_TASK GOAL_:
What is printed must match, line for line, the records from their first line through the line containing "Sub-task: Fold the", with pictures left out.

━━━ THE INPUT ━━━

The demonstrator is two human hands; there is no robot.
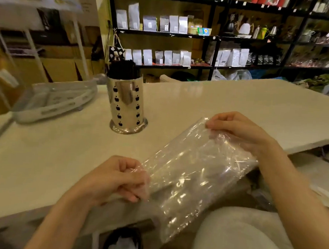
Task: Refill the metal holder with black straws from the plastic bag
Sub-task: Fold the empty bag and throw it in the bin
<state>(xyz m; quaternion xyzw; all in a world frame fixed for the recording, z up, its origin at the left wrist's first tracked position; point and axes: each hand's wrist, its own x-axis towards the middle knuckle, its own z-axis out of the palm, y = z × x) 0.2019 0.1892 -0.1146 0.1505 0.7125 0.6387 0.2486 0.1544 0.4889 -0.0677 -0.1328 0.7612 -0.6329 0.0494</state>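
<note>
We see a pale counter (199, 103) filling most of the view. Behind it, from 12 to 2 o'clock, dark shelving (213, 37) carries rows of white and silver pouches (173, 24); their labels are too small and blurred to read, so we log no brand or text.

Next largest: the clear plastic bag (191, 176), at 5 o'clock, stretched diagonally over the counter's near edge. It looks crinkled and see-through; we cannot tell if any straws remain inside.

At 9 o'clock a white perforated tray (53, 102) sits on the counter, blurred.

The metal holder (127, 104) stands upright on the counter at 11 o'clock, well apart from the bag. It is shiny, with columns of small black apple-shaped cutouts. Black straws (122, 69) stick out of its top, packed tight.

Right hand (242, 131), at 3 o'clock: fingers curled, pinching the bag's far upper corner between thumb and fingertips.

Left hand (118, 179), at 6 o'clock: fingers curled, gripping the bag's near edge, film bunched under the fingertips.

At the bottom edge, a dark bin (123, 243) with white material inside.
</note>
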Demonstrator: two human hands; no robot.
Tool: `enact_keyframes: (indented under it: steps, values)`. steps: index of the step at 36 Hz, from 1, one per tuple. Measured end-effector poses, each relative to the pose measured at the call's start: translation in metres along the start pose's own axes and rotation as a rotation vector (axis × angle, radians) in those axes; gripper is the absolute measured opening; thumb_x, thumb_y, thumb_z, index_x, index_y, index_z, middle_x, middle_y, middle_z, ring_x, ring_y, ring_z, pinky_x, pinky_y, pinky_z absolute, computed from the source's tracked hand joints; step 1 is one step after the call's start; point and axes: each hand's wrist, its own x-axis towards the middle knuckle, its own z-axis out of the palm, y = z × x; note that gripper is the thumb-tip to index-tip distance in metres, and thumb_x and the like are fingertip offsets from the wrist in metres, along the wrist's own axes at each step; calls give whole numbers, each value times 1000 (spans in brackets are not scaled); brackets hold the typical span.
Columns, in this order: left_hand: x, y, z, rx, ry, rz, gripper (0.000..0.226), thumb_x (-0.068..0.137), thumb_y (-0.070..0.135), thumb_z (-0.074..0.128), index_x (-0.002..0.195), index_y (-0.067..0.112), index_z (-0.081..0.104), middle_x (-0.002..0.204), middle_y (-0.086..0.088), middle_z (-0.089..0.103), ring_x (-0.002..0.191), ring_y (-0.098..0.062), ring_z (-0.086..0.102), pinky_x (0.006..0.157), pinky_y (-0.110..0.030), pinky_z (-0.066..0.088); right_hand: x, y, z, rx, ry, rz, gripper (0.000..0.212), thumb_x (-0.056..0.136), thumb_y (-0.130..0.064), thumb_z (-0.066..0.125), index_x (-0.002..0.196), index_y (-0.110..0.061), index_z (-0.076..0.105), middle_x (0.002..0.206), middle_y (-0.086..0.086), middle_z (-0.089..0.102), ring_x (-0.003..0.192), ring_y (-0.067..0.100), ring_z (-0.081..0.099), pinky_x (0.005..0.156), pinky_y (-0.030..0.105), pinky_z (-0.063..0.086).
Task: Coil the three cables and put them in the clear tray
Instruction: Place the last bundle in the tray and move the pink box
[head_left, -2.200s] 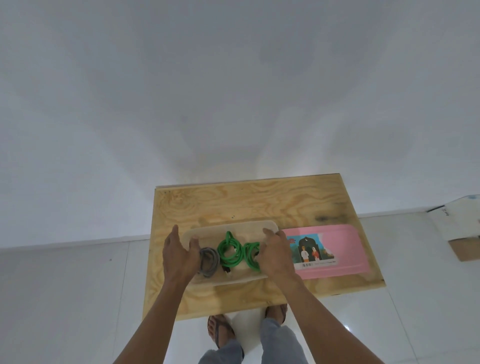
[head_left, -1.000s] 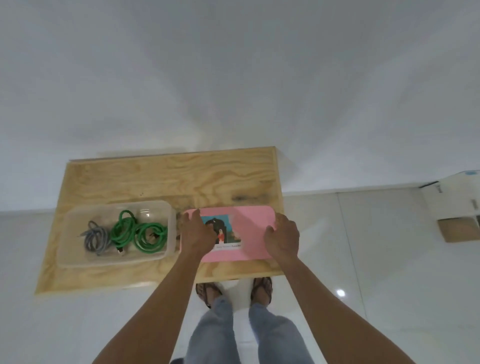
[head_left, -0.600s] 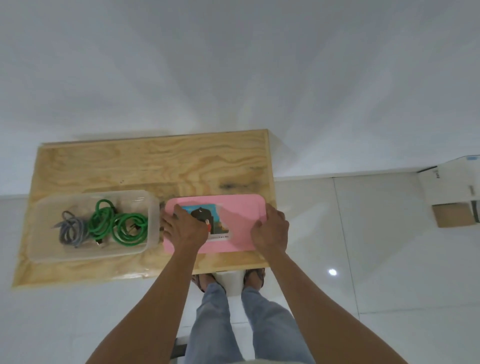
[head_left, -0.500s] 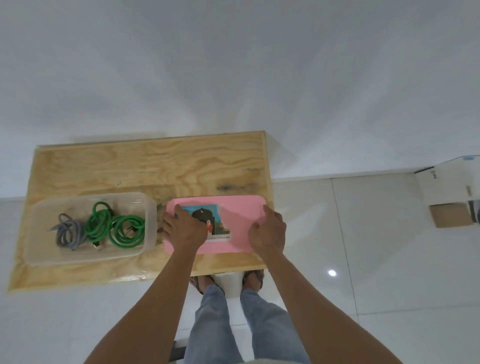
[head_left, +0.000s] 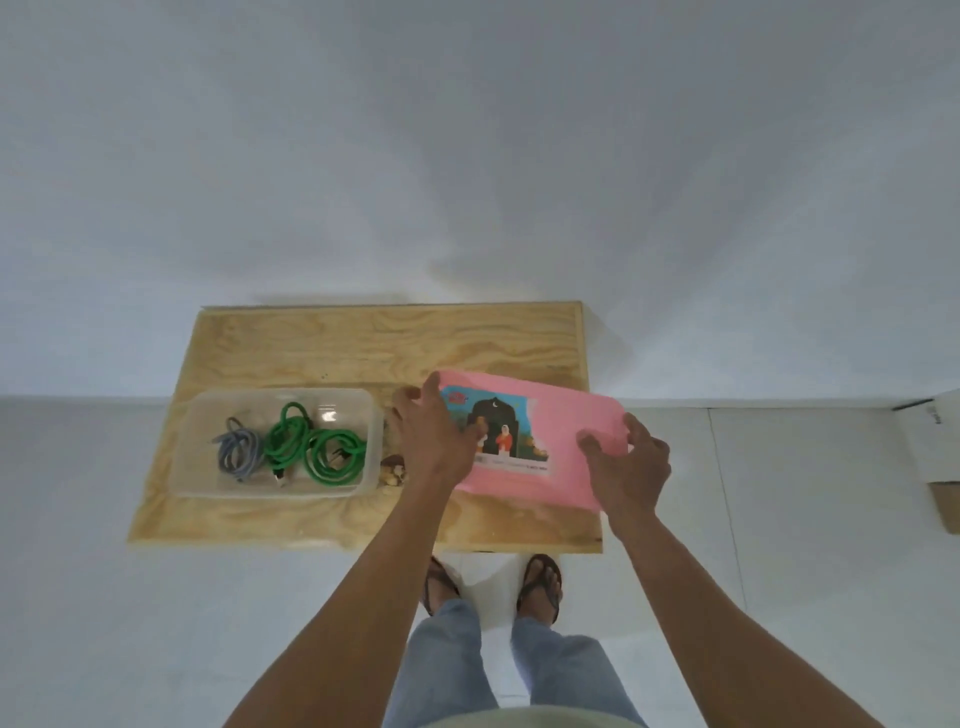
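Pink lid (head_left: 566, 441), flat on the table a moment ago, is now lifted, both hands' fingers gripping its ends. All three coiled cables (head_left: 291, 447) lie in the clear tray (head_left: 197, 415) near the table's left edge; closing it likely remains.

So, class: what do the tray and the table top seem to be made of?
Clear tray: likely plastic, translucent and glossy; the coiled cables show through its wall and a highlight glints on it. Table top: probably unpainted plywood, matte, with swirling grain.
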Motion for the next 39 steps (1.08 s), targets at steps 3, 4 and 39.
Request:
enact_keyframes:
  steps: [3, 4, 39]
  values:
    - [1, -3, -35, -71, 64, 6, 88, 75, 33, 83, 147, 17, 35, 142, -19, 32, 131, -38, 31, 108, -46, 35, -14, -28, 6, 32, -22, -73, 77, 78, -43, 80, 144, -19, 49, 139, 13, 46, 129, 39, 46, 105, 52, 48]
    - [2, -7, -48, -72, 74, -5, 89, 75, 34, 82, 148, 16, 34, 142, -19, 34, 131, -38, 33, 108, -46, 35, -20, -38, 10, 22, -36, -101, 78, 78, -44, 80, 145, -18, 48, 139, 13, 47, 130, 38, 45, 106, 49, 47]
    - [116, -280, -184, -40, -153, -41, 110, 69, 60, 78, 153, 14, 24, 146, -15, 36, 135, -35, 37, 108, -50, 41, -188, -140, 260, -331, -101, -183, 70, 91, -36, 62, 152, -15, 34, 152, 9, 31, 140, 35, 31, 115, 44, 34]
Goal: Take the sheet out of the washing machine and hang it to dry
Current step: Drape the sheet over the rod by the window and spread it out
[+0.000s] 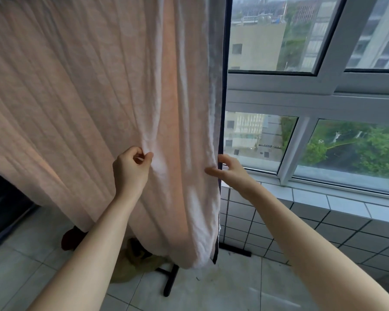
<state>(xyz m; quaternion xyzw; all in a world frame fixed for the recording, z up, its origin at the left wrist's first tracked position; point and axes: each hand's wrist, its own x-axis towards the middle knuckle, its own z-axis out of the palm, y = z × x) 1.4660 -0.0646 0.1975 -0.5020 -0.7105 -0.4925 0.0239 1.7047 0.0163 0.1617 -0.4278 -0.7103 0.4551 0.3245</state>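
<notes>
A large pale pink sheet point(88, 86) hangs down from above and fills the left and middle of the view, wrinkled, its lower end close to the floor. My left hand point(130, 170) pinches a fold of the sheet at mid-height. My right hand point(228, 170) holds the sheet's right edge, thumb on the front and fingers curled behind, beside the black upright pole of the drying rack point(222, 86). What the sheet hangs from is out of view.
The rack's black feet point(170, 281) rest on the tiled floor. A dark washing machine point(2, 209) stands at the left. A tiled sill point(323, 198) and large windows point(279, 34) are on the right. A dark red object and an olive cloth lie under the sheet.
</notes>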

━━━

_SOLUTION TO THE EXERCISE_:
The demonstrator is two human hands; there is no robot.
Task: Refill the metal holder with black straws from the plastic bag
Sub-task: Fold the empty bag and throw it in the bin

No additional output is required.